## WORK TO COMPLETE
Go to the line with "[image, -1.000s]" in the entries below and write out every line from there through the line with "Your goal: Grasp", exactly and without pictures.

[INFORMATION SUPPLIED — start]

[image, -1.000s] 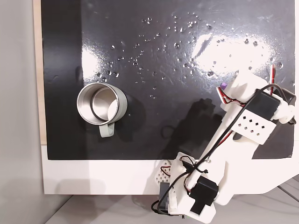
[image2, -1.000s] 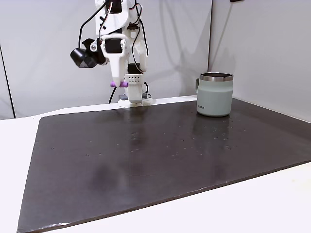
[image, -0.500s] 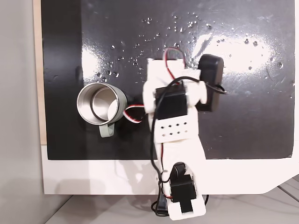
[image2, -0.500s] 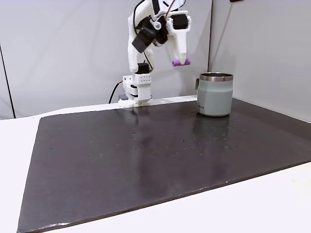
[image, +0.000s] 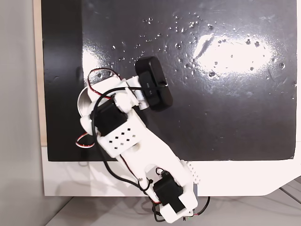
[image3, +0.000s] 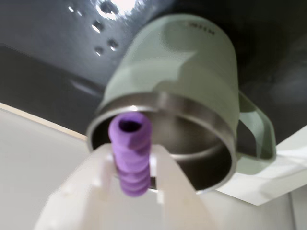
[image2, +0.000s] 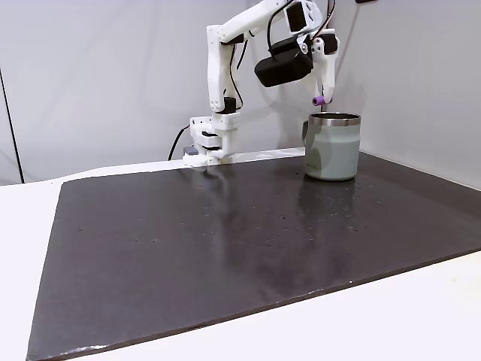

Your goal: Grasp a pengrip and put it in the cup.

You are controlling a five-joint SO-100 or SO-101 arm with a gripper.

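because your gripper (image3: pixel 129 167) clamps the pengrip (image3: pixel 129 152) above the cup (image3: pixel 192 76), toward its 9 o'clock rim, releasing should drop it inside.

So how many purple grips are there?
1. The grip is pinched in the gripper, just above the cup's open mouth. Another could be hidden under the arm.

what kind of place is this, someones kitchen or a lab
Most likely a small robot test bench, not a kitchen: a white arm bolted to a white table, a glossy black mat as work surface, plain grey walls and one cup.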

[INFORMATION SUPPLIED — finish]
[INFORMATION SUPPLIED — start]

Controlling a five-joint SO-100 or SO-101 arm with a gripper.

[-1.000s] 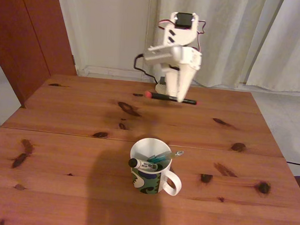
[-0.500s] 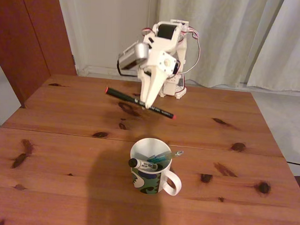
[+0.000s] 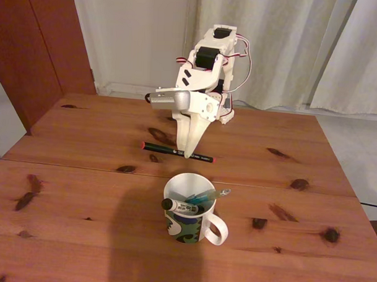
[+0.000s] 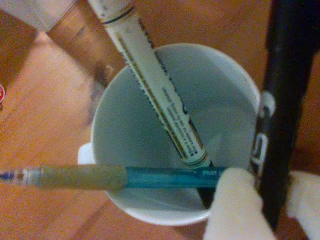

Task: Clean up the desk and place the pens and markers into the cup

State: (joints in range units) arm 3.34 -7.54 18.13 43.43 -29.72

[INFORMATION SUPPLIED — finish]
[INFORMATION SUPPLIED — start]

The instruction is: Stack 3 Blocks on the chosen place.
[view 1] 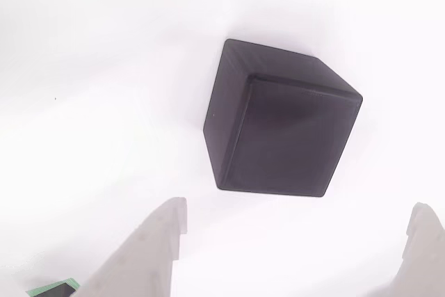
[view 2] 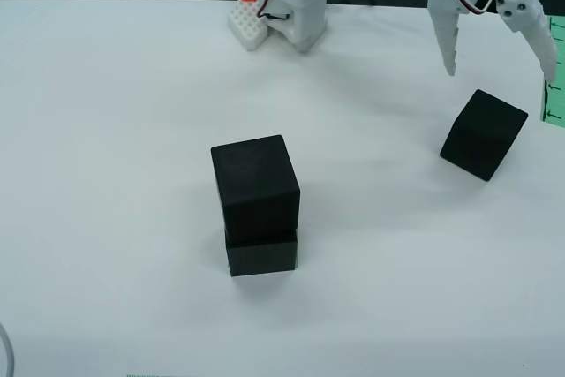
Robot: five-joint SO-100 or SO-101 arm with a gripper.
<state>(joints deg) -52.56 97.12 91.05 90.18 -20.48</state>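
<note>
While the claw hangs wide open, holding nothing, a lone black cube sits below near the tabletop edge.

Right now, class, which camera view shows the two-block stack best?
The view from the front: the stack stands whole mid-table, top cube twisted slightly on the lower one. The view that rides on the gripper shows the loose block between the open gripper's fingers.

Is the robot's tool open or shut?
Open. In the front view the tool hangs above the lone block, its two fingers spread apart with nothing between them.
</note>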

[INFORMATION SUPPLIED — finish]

## REPLY TO THE EXERCISE
[image, -1.000s] 
[image2, -1.000s] 
[image, -0.500s] 
[image2, -0.500s] 
[image, +0.000s] 
[image3, +0.000s] 
[image2, +0.000s] 

Your goal: Grasp a pengrip and put it in the cup.

The work on this exercise is finished.